NEBRASKA A marvelous turn for Bruce Dern, who won the Best Actor award at Cannes for his role as a cranky gent who forces his son (Will Forte in surprisingly good role) along on a road trip to claim a million-dollar prize the he insists he’s won from Publishers’ Clearinghouse. Watch how wonderfully Dern disappears into this role, which assures him an Oscar nod. And relish how well Dern and Forte play off of each other. Shot in shot in black-and-white by Alexander Payne (The Descendants; Sideways) it stands out as one of the year’s best. (R) 115 minutes. (★★★1/2)—Greg Archer

NON-STOP I smell another franchise. The good news: The film manages to hold your interest—it’s not that bad at all. The bad news: Well, prepare to suspend belief, particularly at one of the film’s more climactic moments at the end. Liam Neeson plays an air marshal on a commercial transatlantic flight. He’s befuddled, depressed and has had a rough go of things of late, but here, he’s trying to outwit an a terrorist intent on killing passengers until his ransom demands are met. That all of the demands are done via text is a nice touch. And the film offers a fun throwback to those ’70s disaster films. Julianne Moore comes along for the ride, but is given little to do, considering her caliber. Anson Mount, Michelle Dockery and Lupita Nyong’o (in a wasted role) co-star for director Jaume Collet-Serra (Unknown; Orphan). Still, the film packs a punch here and there. (PG-13) 106 minutes  (★★1/2) —Greg Archer

OSCAR NOMINATED SHORT FILMS, 2014 Where are the next generation of filmmakers and animators coming from? Find out in these two complete, separate programs of this year’s Oscar-nominated short films from around the world (five live-action and five animated), offered for theatrical release  110 minutes. (★★★1/2) Live Action Program: 113 minutes. (★★★)—Lisa Jensen.

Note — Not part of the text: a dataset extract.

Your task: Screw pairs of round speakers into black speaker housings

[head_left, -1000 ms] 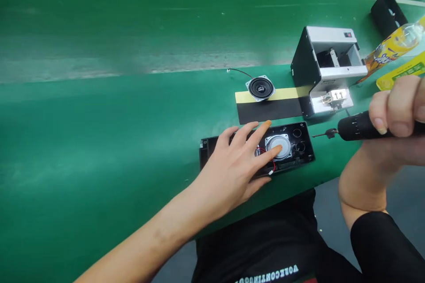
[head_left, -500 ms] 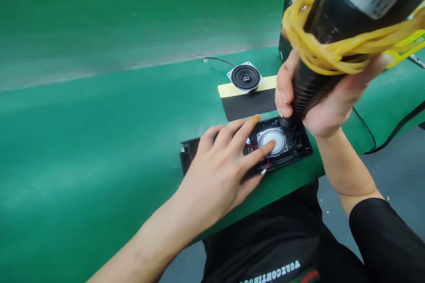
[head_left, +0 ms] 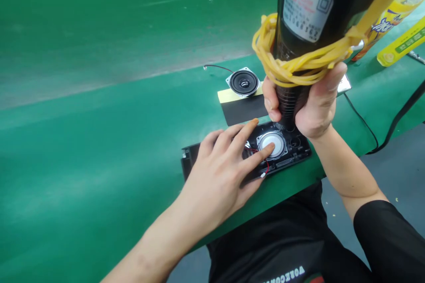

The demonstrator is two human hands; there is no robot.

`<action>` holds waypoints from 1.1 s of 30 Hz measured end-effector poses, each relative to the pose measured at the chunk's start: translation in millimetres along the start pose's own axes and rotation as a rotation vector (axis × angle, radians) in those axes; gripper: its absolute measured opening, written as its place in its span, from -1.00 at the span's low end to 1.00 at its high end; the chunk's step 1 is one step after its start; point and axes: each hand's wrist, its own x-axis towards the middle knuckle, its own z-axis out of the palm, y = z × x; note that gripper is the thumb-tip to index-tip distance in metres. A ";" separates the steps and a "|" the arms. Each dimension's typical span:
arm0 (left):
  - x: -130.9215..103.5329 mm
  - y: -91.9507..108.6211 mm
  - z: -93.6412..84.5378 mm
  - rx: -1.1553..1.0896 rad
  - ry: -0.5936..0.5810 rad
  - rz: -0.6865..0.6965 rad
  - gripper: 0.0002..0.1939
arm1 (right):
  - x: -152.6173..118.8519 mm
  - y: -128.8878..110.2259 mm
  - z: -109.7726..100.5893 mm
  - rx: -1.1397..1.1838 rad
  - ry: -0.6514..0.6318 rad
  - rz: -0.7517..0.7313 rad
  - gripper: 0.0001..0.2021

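My right hand [head_left: 314,106] is wrapped around a black electric screwdriver [head_left: 299,53], which has yellow rubber bands looped about its body. The screwdriver points down at the upper edge of a mounted speaker; its tip is hidden. My left hand [head_left: 221,168] lies spread over a black plastic speaker housing [head_left: 300,152], with one fingertip on the round back of the speaker driver [head_left: 276,145] seated in it. A red wire ends in a small white connector [head_left: 263,174] by my left thumb. The left part of the housing is partly covered by that hand.
Behind the housing, a loose speaker [head_left: 245,83] rests on a black and yellow sheet [head_left: 244,111]. A yellow-labelled bottle [head_left: 393,17], a yellow-green package [head_left: 403,44] and a black cable [head_left: 403,117] are to the right. The green table's front edge runs close to the housing.
The screwdriver has swung leftward and more upright in my right hand, over the speaker's upper edge. The bottle has come into view. My left hand stays on the housing.
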 end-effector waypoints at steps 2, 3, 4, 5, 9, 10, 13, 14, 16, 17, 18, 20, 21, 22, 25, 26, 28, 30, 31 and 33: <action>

PHILOMENA Steve Coogan plays a jaded, unemployed journalist opposite the divine Judi Dench in a story based on the real-life events of a British woan searching for the son she was forced to give up when she was very young. (PG-13) 98 minutes. (★★★)—Greg Archer

POMPEII Kit Harrington (Jon Snow in Game of Thrones) gets to warm up in sunny ancient Rome as a First Century gladiator battling his way through the streets to save the woman he loves before the erupting Mount Vesuvius volcano destroys the city. (PG-13) 105 minutes.

RIDE ALONG It’s Training Day with laughs with Kevin Hart as a security guard-turned police recruit spending 24 hours in the passenger seat with tough cop Ice Cube, patrolling the streets of Atlanta. (PG-13)

ROBOCOP In another reboot that didn’t exactly cry out to be remade (because the original was so much fun), Joel Kinnamon stars as a critically injured Detroit policeman of the near-future upgraded with robotic body parts by a sinister corporation—which doesn’t expect its new toy to have a mind of his own. Jose Padiha directs; Abbie Cornish and Gary Oldman co-star. (PG-13) 110 minutes.

SON OF GOD The life and passion of Jesus is the subject of this theatrical film, edited down from the 2013 TV mini-series The Bible. Diogo Morgado has the title role. Christopher Spencer directs. (PG-13)

3 DAYS TO KILL Kevin Costner stars in this action thriller as an international spy about to retire to rebuild ties to his estranged family who’s tasked with hunting a ruthless terrorist while trying to look after his alienated teenage daughter. Hailee Steinfeld, Amber Heard and Connie Nielsen co-star. McG directs.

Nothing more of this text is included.